Phishing-Betrüger gefasst
Rund 100.000 Euro abgefischt
„Nach gemeinsamen Ermittlungen des Bundeskriminalamts (BKA) und der Estonian Central Criminal Police konnten Anfang Juli 2005 in Tallinn (Estland) mehrere estnische Staatsangehörige wegen Verdachts des Computerbetrugs (Phishing) festgenommen werden.“ So beginnt die Pressemitteilung des BKA über den bisher erfolgreichsten Schlag gegen die international agierende Phishing-Szene. Die mutmaßlichen Phisher aus Estland hatten sich auf die Kunden deutschen Banken spezialisiert. Sie sollen von deutschen Online-Bankern rund 100.000 Euro abgefischt haben. Bei den Hausdurchsuchungen, die die Polizei nach den Verhaftungen durchführte, wurden rund 20.000 Euro sichergestellt. Der Rest des ergaunerten Geldes ist derzeit unauffindbar.
Phish-Züge im April und Mai
Die Phish-Züge der verhafteten Esten begannen im April und Mai dieses Jahres. Zahlreiche Online-Banking-Kunden großer deutscher Banken stellten fest, dass ihre Konten um größere Geldbeträge erleichtert worden waren. Diese Beträge waren direkt auf Konten in Estland überwiesen und dort von Strohmännern abgeholt worden. Rückbuchungen dieser Beträge waren deshalb in den meisten Fällen nicht mehr möglich. Mehrere Bankkunden und Banken, darunter die Dresdner Bank, erstatteten daraufhin Anzeige.

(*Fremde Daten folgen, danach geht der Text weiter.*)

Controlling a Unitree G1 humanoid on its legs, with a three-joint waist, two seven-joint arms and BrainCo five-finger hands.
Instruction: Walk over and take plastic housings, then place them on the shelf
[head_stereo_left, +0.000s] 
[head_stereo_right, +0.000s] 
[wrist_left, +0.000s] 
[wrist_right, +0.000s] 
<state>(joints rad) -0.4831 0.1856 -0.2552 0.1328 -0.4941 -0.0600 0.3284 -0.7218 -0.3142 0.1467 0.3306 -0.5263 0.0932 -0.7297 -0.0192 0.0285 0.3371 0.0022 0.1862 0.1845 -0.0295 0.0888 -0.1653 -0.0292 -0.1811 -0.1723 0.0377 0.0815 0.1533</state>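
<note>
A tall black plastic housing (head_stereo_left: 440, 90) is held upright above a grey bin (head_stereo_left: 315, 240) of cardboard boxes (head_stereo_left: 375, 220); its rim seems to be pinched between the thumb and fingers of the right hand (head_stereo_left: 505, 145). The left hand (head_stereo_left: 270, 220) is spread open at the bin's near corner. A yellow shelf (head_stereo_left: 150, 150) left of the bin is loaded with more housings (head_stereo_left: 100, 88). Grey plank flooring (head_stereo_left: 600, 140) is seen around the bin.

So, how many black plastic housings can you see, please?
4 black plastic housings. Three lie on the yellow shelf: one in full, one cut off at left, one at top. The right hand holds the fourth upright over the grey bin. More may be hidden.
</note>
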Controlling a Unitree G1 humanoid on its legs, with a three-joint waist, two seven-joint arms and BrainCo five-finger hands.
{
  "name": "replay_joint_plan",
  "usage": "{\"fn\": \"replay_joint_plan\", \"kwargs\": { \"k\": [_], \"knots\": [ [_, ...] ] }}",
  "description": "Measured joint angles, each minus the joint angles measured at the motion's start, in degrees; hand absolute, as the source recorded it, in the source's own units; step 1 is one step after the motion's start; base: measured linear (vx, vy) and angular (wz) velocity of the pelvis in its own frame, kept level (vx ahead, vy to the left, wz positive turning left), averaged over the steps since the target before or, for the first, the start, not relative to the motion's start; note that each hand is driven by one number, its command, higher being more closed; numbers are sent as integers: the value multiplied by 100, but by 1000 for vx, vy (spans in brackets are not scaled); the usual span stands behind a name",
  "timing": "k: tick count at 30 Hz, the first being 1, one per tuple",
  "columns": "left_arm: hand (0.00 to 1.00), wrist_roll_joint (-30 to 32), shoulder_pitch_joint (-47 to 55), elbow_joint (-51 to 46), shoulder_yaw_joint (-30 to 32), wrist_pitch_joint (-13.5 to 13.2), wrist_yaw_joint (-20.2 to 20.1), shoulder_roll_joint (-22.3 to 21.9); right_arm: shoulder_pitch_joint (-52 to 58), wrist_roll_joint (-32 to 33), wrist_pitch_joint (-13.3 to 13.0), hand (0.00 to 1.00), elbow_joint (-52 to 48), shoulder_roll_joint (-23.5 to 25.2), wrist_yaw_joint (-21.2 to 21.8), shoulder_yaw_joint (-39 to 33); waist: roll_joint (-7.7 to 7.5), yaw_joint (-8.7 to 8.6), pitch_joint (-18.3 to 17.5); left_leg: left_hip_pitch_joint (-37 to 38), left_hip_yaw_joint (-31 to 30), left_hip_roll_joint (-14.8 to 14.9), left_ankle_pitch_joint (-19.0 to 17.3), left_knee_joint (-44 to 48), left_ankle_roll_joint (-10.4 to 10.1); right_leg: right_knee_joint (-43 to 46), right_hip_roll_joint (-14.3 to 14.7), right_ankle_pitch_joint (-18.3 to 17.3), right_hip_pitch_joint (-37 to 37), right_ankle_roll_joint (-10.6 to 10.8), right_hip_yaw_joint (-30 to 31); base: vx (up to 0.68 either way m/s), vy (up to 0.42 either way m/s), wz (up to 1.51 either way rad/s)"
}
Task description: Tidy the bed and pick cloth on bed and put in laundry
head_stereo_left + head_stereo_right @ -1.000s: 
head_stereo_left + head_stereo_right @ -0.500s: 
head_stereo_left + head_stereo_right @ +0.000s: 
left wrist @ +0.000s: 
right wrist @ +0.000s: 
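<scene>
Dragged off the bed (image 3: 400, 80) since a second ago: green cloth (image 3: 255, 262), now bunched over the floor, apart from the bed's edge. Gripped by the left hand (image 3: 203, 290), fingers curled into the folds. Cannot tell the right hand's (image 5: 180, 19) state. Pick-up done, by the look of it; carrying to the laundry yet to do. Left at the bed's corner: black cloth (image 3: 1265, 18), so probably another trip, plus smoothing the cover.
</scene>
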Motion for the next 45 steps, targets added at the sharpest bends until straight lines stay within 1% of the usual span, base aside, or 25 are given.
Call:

Das BKA wurde im Auftrag der Staatsanwaltschaft Bonn tätig. Die PCs der betroffenen Online-Banking-Kunden wurden genauestens unter die Lupe genommen. Zu diesem Zweck holte sich das BKA sachkundige Unterstützung von privaten Sicherheitsunternehmen. Die Experten stellten fest, dass sich auf den Rechnern eine neue Variante des bereits bekannten Trojaners Bizex-E befand.
Phishing per Trojaner
Bizex-E wurde erstmalig im September 2004 gesichtet. Er wurde mit einer Mail verbreitet, deren Nachrichtentext in holprigem Englisch von einem angeblichen Attentat auf US-Präsident Bush berichtete. Die Programmierer des Trojaners nutzten eine Schwachstelle im Internet Explorer aus, um in die Rechnersysteme einzudringen. Dazu reichte es schon aus, wenn ein Mailempfänger die manipulierte HTML-Mail öffnete. Der Trojaner schaltete anschließend Antiviren-Software aus, veränderte Daten im PC und lud Programmcode aus dem Internet nach, der seinen Funktionsumfang erweiterte. Bizex-E war obendrein ein schlaues Kerlchen. Er funktionierte wie ein Keylogger, der sämtliche Tastatureingaben mitschnitt. An seine Urheber übermittelte er jedoch ausschließlich Bankdaten: die PIN und TAN deutscher Bankkunden. Wurde während einer Online-Banking-Sitzung eine TAN eingegeben, wurde die Verbindung zum Bankserver automatisch unterbrochen. Die ausgelesenen Daten wurden sofort an einen Server in den USA übermittelt, von wo aus sie von den Betrügern benutzt wurden, um Überweisungen zu tätigen.
Obdachlose als Mittelsmänner angeheuert
Das BKA veranlasste die Abschaltung dieses Servers und sicherte die dort gefundenen Daten. Diese Daten führten laut BKA zur Identifizierung einer „estnischen Tätergruppierung“, die für die Phishing-Angriffe offenbar verantwortlich war. Auch die estnischen Polizeibehörden waren mittlerweile aktiv geworden. Estnischen Banken waren die ungewöhnlichen Überweisungen aus Deutschland aufgefallen. Sie hatten sich an die Polizei gewandt. Als Mittelsmänner hatten die estnischen Phisher Obdachlose eingesetzt, die bei estnischen Banken Konten eingerichtet hatten. Auf diese Konten war das in Deutschland erbeutete Geld überwiesen worden. Die Obdachlosen hatten den Auftrag, das Geld umgehend nach Eingang abzuheben und auf andere Konten der Phisher zu überweisen.